Bolton was extremely hostile to the creation of the International Criminal Court, and Lobe notes that Powell let Bolton sign the formal notification to Kofi Annan that the U.S. was pulling out. According to Lobe, Bolton told The Wall Street Journal that was "the happiest moment of my government service."

Bolton is particularly ill equipped to be US ambassador to the United Nations because he's on record as saying "there's no such thing as the United Nations" and that "it wouldn't make a bit of difference" if the UN building "lost 10 stories."

Writing in the Weekly Standard on October 4, 1999, he denounced what he called "Kofi Annan's UN Power Grab." And he said that President Clinton, in defending NATO's intervention in the Balkans, should have rejected Annan's claim that the United States should have come to the Security Council. "The correct American response, for those who supported the NATO campaign, is: "We did not need the Security Council's permission to act." That's familiar language. In fact, it's the Bush Administration mantra.

Cheney and the neocons believe they don't need anybody's permission to act. Cheney was quoted in The Washington Post on January 20 as saying that Bush Senior didn't even need Congress's approval to go to war against Iraq back 1991.

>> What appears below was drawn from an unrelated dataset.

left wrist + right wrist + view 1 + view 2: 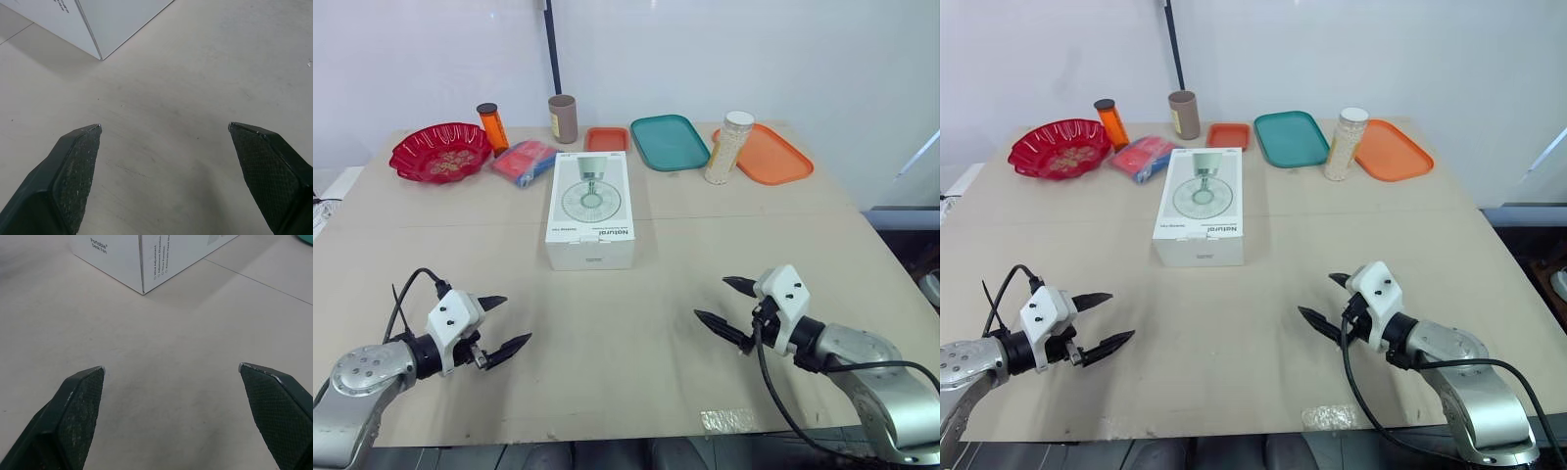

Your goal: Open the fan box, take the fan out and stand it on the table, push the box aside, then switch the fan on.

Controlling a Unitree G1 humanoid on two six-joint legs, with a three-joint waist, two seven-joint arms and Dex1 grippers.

In April 2000 at the American Enterprise Institute, Bolton presided over a conference entitled "Trends in Global Governance: Do They Threaten American Sovereignty?" The agenda was stacked from the outset. The goal of the conference was to "address the extent to which America's freedom of action internationally and its own internal governance--its sovereignty and its constitutionalism--should be constrained by international organizations and agreements."